### Problem statement:
Search the entries for the word "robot". Copy every line that holds it.

### Input for this task:
......
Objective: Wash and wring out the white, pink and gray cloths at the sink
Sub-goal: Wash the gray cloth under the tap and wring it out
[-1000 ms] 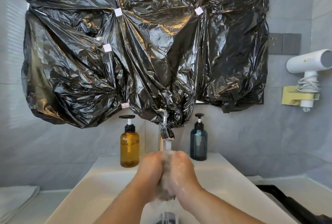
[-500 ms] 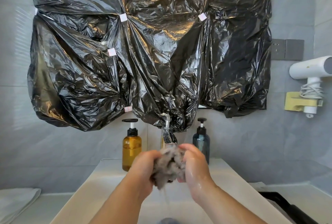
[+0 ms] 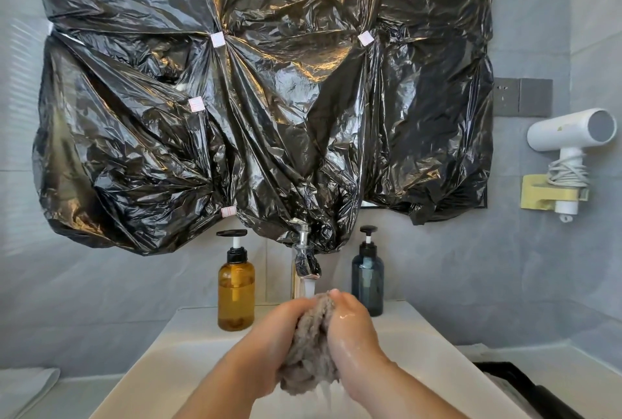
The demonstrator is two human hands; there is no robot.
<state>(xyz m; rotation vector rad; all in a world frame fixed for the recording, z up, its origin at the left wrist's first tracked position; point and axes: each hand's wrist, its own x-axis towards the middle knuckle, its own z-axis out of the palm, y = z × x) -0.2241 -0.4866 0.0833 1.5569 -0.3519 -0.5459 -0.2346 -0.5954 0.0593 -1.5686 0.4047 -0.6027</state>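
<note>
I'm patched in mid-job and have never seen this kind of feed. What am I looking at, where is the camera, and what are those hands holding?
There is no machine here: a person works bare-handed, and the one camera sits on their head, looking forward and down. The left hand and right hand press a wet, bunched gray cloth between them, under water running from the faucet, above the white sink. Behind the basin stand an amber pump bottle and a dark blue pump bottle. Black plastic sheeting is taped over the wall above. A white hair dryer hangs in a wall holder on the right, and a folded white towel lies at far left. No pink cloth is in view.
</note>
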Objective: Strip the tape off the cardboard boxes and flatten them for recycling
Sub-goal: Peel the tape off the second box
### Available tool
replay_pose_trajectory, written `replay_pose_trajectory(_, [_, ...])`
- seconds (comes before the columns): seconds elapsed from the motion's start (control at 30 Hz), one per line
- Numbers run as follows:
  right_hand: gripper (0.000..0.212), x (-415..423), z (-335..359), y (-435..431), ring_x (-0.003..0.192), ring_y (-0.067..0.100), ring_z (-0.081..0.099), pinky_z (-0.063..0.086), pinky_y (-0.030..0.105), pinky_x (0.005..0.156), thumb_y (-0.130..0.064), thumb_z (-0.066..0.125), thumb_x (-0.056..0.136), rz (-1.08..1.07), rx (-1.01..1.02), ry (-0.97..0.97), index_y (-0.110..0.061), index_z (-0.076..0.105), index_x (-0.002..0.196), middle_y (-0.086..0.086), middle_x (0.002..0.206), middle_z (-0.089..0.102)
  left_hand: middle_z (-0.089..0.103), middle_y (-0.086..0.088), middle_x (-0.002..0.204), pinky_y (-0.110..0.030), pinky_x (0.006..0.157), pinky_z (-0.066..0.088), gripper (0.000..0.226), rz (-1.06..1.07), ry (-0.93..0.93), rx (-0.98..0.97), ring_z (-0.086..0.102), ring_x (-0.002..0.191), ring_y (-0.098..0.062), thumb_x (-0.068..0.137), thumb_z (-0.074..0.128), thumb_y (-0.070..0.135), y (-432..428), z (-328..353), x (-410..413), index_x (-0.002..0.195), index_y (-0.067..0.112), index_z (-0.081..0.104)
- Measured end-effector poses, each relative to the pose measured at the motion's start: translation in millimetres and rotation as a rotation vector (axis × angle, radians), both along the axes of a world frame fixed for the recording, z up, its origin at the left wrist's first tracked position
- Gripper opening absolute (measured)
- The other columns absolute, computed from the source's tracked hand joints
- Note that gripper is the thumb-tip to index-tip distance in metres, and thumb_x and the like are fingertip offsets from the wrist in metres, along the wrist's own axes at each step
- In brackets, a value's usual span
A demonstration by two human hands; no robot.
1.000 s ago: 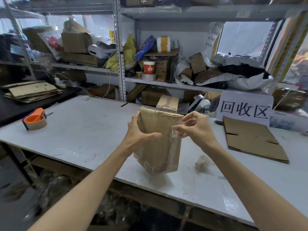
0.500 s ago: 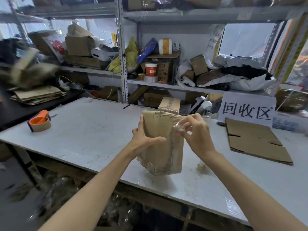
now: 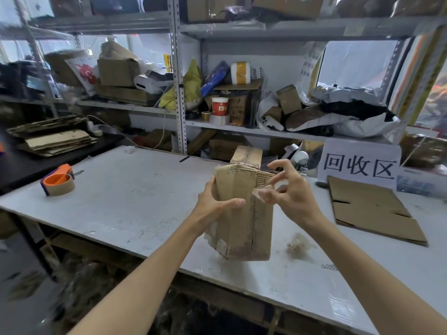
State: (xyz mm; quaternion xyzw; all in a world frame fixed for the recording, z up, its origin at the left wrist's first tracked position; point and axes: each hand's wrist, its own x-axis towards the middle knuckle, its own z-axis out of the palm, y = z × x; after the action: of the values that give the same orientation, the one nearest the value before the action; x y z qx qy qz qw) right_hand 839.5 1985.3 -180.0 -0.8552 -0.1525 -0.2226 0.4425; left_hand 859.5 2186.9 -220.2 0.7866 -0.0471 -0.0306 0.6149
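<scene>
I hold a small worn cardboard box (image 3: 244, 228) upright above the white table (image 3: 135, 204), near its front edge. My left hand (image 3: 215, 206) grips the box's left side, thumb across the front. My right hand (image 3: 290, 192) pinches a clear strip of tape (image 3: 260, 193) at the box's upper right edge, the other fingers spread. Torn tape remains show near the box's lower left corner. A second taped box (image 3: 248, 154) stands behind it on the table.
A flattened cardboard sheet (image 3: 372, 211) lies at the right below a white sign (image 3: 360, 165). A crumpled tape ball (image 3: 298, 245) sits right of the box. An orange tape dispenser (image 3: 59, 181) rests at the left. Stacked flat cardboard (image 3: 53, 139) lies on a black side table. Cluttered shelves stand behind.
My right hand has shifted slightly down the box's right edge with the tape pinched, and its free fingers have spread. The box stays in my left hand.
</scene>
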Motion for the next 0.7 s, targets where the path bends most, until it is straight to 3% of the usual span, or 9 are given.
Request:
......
### Your solution:
The demonstrator is two human hands; there is no robot.
A demonstration by two human hands; no robot.

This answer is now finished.